**TASK ITEM:** Go from the first line below to the one with "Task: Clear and" and print each line exactly.

**EXTRACTED MATERIAL:**
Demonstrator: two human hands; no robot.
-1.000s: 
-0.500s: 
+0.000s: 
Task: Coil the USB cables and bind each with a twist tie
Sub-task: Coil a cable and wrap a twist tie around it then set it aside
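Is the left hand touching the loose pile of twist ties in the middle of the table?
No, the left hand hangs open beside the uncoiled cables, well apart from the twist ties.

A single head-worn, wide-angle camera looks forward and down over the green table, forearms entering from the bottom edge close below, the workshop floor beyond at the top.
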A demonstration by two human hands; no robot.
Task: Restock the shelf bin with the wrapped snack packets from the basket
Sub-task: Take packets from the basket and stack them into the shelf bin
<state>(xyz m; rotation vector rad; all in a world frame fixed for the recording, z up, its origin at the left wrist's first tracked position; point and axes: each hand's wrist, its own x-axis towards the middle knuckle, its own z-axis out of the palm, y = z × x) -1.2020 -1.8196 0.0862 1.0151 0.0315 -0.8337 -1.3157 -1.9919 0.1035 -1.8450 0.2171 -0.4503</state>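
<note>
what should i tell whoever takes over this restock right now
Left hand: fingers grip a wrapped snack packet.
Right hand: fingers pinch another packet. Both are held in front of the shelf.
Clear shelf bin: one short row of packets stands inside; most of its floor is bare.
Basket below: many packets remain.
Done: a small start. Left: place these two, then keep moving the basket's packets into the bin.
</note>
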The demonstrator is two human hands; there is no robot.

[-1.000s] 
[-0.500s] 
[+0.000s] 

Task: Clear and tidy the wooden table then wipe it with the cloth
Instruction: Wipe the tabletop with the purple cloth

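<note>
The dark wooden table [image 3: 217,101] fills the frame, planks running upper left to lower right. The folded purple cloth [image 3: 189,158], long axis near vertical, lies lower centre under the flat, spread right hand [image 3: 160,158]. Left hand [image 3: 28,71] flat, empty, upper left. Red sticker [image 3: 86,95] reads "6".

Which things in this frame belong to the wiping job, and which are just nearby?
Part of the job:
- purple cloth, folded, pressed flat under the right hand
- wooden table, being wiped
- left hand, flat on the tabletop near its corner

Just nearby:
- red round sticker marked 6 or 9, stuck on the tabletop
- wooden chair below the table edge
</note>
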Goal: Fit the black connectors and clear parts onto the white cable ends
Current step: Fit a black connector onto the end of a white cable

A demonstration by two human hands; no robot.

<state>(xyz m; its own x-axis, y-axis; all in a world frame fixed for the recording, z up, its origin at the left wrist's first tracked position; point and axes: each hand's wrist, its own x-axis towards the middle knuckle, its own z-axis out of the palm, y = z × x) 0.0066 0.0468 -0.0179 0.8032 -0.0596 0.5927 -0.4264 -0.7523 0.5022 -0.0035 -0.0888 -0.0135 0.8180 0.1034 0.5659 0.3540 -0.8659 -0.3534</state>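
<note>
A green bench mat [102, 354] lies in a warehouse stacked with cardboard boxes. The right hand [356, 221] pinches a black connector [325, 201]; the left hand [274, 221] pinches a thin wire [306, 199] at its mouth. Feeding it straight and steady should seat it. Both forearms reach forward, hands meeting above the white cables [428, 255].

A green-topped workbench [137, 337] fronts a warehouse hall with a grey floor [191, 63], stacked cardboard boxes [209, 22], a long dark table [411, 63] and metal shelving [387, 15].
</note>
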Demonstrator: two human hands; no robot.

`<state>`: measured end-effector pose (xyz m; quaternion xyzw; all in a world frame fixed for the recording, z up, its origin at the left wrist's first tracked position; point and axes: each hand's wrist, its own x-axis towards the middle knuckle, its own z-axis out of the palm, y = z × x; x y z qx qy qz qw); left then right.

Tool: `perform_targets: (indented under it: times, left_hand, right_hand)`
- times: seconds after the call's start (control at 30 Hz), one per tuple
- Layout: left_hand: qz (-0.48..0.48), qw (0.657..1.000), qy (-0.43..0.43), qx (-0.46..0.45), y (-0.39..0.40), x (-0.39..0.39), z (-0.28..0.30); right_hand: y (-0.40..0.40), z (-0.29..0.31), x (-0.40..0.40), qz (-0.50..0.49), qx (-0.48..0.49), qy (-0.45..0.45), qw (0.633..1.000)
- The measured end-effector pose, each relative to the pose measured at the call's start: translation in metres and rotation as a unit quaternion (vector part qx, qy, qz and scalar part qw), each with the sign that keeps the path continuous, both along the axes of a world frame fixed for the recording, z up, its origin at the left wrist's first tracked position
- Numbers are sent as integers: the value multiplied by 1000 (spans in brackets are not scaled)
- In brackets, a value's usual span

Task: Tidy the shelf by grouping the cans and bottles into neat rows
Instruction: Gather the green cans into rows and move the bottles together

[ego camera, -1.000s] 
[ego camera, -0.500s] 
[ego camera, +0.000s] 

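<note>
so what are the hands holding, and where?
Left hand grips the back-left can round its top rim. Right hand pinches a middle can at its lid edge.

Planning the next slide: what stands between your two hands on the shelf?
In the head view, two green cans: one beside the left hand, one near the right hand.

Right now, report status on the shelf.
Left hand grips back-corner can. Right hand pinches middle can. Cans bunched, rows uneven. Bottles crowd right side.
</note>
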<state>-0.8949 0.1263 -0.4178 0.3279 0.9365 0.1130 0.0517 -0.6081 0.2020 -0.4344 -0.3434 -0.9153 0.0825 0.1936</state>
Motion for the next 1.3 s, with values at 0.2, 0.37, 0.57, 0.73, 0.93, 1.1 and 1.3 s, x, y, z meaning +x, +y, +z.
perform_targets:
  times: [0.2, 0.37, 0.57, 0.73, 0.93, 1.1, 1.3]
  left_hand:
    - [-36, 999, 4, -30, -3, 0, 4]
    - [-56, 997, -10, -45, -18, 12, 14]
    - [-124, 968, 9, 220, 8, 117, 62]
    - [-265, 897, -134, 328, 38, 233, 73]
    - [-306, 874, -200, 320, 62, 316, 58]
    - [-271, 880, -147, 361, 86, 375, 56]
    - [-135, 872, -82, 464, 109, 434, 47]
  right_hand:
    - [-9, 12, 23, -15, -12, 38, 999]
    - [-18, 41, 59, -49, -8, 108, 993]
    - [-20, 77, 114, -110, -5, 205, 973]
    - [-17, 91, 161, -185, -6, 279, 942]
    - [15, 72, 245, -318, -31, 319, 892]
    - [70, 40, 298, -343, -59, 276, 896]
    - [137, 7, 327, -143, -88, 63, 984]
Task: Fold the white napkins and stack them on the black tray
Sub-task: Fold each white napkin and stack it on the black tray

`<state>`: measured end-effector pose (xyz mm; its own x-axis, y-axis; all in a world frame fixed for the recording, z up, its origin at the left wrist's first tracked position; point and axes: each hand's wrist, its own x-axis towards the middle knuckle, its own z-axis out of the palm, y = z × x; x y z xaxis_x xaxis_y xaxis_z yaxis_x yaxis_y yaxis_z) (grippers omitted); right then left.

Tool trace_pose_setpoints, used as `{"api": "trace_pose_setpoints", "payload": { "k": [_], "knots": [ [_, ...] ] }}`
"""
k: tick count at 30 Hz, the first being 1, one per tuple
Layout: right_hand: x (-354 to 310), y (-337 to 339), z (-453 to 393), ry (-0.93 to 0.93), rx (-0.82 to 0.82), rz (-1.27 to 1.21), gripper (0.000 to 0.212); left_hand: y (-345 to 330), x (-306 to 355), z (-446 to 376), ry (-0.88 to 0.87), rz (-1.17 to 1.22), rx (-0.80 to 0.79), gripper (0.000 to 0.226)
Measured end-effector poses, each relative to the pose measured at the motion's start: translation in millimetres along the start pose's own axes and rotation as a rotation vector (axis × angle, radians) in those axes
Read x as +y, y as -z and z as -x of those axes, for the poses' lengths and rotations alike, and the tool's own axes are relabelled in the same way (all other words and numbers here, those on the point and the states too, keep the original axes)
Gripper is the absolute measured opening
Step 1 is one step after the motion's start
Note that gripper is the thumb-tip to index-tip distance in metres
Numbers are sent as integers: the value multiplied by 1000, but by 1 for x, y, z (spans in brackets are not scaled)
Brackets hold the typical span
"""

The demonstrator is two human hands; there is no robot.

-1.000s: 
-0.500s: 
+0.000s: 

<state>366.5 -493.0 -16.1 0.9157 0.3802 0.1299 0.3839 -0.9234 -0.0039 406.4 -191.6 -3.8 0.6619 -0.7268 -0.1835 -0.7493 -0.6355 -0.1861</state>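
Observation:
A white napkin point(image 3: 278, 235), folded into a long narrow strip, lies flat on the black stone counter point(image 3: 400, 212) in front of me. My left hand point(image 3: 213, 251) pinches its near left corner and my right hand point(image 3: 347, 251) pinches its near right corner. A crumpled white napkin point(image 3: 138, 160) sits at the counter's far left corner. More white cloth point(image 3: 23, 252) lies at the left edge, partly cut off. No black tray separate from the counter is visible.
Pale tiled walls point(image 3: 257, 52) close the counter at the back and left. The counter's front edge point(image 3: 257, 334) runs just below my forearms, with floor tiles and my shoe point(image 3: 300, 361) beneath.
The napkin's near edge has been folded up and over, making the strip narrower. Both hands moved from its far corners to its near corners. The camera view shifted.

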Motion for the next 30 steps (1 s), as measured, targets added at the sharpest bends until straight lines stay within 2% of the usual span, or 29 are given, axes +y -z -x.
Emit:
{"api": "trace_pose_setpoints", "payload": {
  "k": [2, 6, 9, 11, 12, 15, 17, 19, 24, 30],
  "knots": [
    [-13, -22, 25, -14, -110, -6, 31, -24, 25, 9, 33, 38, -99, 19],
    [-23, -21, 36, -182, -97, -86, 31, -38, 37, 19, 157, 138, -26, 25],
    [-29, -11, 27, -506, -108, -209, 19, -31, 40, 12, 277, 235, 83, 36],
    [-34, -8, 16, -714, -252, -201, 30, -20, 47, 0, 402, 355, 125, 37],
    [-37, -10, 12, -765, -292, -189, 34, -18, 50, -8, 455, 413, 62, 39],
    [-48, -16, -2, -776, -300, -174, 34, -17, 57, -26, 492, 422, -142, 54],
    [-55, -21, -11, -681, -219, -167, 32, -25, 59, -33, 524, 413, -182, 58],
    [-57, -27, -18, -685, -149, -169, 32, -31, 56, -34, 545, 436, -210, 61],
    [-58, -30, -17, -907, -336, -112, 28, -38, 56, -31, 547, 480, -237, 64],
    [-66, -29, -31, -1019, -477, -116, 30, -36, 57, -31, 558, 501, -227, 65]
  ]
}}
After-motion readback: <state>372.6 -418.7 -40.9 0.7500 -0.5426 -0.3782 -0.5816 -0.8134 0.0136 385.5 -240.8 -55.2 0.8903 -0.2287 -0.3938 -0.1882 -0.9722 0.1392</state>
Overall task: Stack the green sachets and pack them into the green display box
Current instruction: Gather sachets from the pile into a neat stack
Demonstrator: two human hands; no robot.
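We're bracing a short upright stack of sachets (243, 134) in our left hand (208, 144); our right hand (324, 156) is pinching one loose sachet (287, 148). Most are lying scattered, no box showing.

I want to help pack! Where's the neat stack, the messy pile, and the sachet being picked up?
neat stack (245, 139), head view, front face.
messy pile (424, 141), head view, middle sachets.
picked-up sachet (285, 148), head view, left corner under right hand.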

**RESULT FOR THIS EXERCISE:**
Demonstrator: two human hands; no robot.
-1.000s: 
-0.500s: 
+0.000s: 
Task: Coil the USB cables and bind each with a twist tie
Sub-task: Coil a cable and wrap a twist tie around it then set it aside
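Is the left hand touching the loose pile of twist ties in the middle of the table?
No, the left hand hangs open beside the uncoiled cables, well apart from the twist ties.

A single head-worn, wide-angle camera looks forward and down over the green table, forearms entering from the bottom edge close below, the workshop floor beyond at the top.
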A demonstration by two human hands; no robot.
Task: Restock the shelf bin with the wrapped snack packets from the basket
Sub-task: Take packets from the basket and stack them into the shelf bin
<state>(xyz m; rotation vector rad; all in a world frame fixed for the recording, z up, its origin at the left wrist's first tracked position; point and axes: each hand's wrist, its own x-axis towards the middle knuckle, its own z-axis out of the palm, y = z × x) -1.2020 -1.8196 0.0862 1.0151 0.0315 -0.8337 -1.3157 -1.9919 0.1035 -1.8450 0.2171 -0.4503</state>
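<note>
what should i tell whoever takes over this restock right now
Left hand: fingers grip a wrapped snack packet.
Right hand: fingers pinch another packet. Both are held in front of the shelf.
Clear shelf bin: one short row of packets stands inside; most of its floor is bare.
Basket below: many packets remain.
Done: a small start. Left: place these two, then keep moving the basket's packets into the bin.
</note>
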The demonstrator is two human hands; there is no robot.

[-1.000s] 
[-0.500s] 
[+0.000s] 

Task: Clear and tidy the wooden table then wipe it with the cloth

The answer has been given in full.